Loop is a DIY (do it yourself) hybrid closed loop system. It is comprised of a continuous glucose monitor (we use a Dexcom G6), an insulin pump (we use a Medtronic 723), a RileyLink, and an iPhone running the Loop app. Very simply, Dexcom sends the glucose data to the phone via bluetooth. Loop looks at the glucose data and sends a message to the pump to adjust the amount of insulin it is pushing. RileyLink is a little translator making it possible for the phone to talk to the pump and vice versa. You can read the complete history about how this came to be here.


Here is a very poor drawing of how it works. I should say one of my children drew it, but honestly it would look better if any of them did. Art is not my forte.

How do you use Loop?

Loop is controlled completely through the iPhone. I enter all of the settings in the app (carb ratios, ISF, basal rates) and then it saves it to the pump. When Hazel eats anything, I enter the type of food and how many grams of carbs she’s eating into the app. It recommends a bolus based on her blood glucose level, the absorption time of the carbs, insulin already in her system, carbs already in her system, and her carb ratio for that time of day. Basically it does all the math for me. For foods that have a longer absorption rate (pizza, pasta, foods high in protein, etc) Loop will extend the bolus, suspending insulin delivery if blood glucose is trending down.

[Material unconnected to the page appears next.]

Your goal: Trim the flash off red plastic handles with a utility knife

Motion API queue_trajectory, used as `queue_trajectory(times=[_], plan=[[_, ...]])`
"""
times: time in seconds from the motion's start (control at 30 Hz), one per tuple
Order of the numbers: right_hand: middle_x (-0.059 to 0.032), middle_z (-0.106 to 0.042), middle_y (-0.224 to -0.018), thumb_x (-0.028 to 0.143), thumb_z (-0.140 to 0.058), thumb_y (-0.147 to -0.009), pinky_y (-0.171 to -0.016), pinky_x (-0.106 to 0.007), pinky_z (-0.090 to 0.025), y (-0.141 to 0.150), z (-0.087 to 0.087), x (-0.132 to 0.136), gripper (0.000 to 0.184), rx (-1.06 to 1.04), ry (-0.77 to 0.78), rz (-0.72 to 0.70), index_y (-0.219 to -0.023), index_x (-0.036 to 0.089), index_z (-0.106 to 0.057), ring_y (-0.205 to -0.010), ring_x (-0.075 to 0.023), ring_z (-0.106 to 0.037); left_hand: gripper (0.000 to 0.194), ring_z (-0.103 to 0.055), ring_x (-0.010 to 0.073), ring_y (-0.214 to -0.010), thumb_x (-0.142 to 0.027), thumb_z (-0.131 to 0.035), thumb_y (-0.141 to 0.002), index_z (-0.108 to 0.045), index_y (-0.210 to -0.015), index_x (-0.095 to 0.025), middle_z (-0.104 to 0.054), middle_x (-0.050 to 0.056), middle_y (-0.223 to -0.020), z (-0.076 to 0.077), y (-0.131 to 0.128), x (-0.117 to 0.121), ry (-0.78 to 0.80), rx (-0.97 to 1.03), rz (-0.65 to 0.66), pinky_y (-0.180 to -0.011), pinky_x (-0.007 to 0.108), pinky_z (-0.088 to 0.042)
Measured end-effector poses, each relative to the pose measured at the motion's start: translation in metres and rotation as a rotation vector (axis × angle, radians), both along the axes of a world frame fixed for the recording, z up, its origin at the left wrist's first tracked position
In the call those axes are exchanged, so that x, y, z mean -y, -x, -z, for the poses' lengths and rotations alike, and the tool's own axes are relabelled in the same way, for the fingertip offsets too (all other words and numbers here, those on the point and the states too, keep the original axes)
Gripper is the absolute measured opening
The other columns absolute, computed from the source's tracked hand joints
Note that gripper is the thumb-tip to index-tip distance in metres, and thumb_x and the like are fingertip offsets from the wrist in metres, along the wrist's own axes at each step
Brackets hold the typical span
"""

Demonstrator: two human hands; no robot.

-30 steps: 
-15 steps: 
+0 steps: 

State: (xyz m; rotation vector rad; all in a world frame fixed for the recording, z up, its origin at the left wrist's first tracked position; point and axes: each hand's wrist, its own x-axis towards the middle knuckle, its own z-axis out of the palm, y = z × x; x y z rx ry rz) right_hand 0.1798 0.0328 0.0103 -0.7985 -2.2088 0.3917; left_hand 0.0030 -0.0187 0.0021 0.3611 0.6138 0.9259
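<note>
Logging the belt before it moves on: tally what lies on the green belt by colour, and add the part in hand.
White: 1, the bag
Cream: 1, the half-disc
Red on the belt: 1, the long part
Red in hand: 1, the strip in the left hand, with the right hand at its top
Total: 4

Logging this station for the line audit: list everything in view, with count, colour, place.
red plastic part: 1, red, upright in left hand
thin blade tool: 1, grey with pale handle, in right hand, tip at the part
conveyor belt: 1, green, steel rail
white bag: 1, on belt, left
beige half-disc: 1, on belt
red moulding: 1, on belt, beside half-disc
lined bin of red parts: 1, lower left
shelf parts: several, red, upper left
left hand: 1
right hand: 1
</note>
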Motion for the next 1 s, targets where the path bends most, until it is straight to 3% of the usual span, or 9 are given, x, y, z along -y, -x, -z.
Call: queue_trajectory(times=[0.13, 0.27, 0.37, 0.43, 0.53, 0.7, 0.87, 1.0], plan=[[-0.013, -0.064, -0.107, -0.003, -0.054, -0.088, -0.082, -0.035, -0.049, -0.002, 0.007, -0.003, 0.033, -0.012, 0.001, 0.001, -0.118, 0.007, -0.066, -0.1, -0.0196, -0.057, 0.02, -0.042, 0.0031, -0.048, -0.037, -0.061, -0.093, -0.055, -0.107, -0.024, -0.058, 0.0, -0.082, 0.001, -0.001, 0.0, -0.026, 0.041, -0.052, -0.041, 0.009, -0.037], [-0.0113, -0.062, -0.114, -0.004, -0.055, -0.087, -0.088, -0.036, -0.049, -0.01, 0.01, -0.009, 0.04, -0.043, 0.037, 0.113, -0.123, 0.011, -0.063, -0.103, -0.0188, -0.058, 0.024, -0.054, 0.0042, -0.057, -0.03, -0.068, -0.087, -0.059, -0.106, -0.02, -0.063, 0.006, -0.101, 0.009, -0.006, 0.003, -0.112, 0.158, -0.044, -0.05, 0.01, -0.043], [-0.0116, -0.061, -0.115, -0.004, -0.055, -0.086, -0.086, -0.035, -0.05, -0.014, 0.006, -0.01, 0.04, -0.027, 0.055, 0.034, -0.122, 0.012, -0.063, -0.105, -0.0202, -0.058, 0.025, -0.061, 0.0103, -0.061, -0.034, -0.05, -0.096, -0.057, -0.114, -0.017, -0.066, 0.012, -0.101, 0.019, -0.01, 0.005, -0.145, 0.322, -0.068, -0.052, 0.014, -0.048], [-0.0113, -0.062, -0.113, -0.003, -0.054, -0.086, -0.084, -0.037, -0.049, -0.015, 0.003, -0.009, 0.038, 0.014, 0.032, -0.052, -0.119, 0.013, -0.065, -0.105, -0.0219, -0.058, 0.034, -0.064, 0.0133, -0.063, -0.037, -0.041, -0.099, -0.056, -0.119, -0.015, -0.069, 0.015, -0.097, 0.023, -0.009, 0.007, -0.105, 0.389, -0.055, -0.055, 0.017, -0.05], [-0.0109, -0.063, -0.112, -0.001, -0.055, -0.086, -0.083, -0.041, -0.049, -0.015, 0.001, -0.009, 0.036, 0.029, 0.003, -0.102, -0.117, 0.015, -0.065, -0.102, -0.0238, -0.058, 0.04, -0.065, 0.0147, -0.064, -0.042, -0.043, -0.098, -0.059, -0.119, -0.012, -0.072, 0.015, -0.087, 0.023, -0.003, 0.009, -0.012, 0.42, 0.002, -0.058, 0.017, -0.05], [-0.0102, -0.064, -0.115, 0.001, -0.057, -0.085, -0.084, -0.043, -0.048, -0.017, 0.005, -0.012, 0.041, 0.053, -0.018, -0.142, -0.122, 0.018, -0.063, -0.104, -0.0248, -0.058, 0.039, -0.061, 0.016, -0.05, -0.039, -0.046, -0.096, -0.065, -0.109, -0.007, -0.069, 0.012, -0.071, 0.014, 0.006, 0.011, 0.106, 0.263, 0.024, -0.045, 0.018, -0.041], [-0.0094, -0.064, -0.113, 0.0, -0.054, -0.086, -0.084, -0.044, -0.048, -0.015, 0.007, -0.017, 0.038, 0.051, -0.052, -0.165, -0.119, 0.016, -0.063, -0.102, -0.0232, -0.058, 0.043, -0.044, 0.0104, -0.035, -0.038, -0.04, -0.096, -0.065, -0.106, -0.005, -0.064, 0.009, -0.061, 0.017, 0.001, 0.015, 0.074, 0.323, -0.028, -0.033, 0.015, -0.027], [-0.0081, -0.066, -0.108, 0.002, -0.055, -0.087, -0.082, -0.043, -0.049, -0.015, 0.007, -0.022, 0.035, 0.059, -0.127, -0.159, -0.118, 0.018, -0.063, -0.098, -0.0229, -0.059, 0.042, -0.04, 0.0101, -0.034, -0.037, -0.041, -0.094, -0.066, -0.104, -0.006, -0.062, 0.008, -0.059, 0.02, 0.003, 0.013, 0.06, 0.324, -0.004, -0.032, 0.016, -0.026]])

This is what the Loop interface looks like. It’s so much better designed than any other diabetes tech I’ve encountered.

 How can I get Loop?

Great question! If you are interested in building your own system, I highly recommend joining the Facebook group Looped and following Katie DiSimone on Instagram (@kdisimone). All of the information about how to build the app and how to use Loop can be found here.  You can find which pumps are compatible, all available details about Omnipod Loop, and everything else you need to know about Loop. These documents are amazing. We refer to them often when we are trying to trouble shoot an issue. Sometimes I just read them for fun because they are that awesome.

When will a public (non-DIY) version be available?

I don’t know when, but Tidepool is working on a non-DIY, FDA approved public version. With Tidepool Loop, one could simply download the Loop app (as opposed to build it yourself) and a RileyLink will not be necessary.

Why don’t you just use the Medtronic 670g system?

When we first started Hazel on a pump this system was not an option for her due to her small insulin needs and age.  Now I believe it is an option for her, but not one we would be interested in pursuing. While it is great for some people, I think we would find the lack of customization frustrating. The 670g has two options for a target: 120 and 150. Also, with this system you have to use Medtronic’s cgm. It is less accurate than Dexcom and requires regular calibrations. Finally, the 670g is not optimized for someone other than the wearer to be operating it. We actively work to have diabetes be less of a burden to Hazel. The 670g would increase the burden on her as we would have to interact directly with the pump that was attached to her multiple times a day.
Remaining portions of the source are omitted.